*Work request:*
Stop after the line containing "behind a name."; retype every line of the data before it exactly, starting from the first.

*Dataset excerpt:*

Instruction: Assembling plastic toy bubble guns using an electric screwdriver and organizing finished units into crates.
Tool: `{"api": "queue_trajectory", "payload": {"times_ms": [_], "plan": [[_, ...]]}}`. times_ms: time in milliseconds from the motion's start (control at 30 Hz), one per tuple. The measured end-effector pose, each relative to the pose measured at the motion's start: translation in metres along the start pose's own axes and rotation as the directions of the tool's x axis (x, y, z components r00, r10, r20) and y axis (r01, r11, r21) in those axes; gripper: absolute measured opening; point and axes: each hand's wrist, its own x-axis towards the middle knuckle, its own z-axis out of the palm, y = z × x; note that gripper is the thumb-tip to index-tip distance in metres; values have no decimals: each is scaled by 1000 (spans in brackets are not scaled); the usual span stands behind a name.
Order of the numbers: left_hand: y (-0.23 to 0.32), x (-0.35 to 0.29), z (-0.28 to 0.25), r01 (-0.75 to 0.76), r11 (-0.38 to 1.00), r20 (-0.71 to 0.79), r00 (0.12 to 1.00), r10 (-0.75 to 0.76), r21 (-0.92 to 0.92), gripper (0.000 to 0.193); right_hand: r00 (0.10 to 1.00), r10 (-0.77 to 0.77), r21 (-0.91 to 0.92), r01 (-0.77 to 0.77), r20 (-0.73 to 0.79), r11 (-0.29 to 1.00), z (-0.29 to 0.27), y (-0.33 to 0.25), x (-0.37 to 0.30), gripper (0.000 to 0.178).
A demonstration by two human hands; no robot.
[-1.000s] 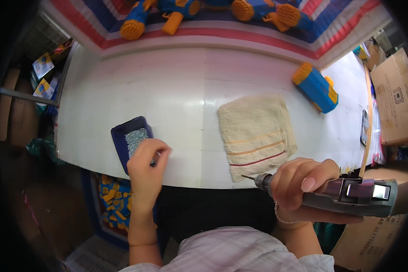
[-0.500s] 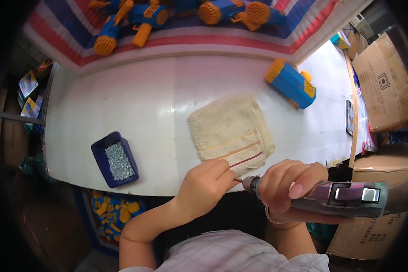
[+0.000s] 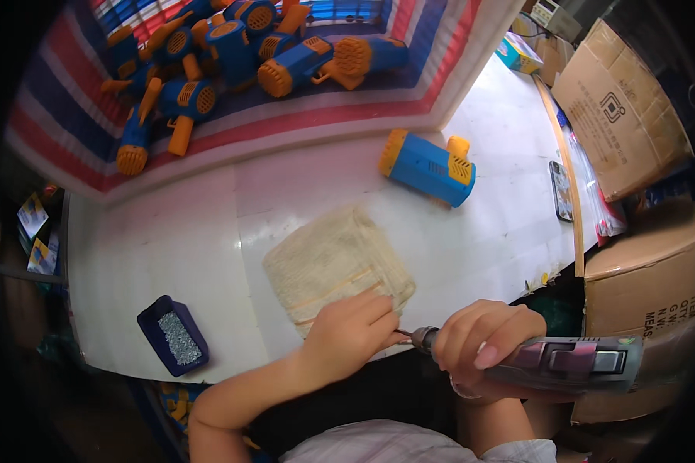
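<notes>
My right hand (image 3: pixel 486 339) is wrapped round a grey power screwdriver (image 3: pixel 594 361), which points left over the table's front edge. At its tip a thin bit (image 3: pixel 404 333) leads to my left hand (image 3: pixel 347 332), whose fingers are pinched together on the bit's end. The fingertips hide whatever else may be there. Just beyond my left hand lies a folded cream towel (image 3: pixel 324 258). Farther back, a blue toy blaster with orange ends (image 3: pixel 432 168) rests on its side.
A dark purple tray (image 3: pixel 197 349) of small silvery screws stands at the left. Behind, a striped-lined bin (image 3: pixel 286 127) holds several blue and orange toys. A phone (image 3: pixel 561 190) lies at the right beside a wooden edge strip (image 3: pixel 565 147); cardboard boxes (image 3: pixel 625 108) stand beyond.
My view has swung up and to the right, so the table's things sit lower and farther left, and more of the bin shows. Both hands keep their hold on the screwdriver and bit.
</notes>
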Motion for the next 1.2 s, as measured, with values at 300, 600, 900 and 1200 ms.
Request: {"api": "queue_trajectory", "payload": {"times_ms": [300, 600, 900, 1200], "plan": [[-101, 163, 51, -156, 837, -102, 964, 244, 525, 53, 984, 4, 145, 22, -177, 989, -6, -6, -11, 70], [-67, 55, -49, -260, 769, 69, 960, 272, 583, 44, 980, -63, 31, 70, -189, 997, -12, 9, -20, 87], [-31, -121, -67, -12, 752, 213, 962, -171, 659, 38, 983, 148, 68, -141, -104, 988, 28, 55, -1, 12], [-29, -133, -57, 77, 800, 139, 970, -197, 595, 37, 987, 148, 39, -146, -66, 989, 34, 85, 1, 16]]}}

*Completed exercise:*
Instruction: Assembling plastic toy bubble guns using an electric screwdriver and organizing finished units into crates.
Tool: `{"api": "queue_trajectory", "payload": {"times_ms": [_], "plan": [[_, ...]]}}`. times_ms: time in milliseconds from the motion's start (control at 30 Hz), one per tuple. The measured end-effector pose, each relative to the pose measured at the motion's start: translation in metres along the start pose's own axes and rotation as the directions of the tool's x axis (x, y, z components r00, r10, r20) and y axis (r01, r11, r21) in those axes; gripper: absolute measured opening; point and axes: each hand's wrist, its own x-axis towards the middle knuckle, its own z-axis out of the palm, y = z × x; note that gripper is the thumb-tip to index-tip distance in metres; values have no decimals: each is scaled by 1000 (spans in brackets are not scaled); the usual span stands behind a name.

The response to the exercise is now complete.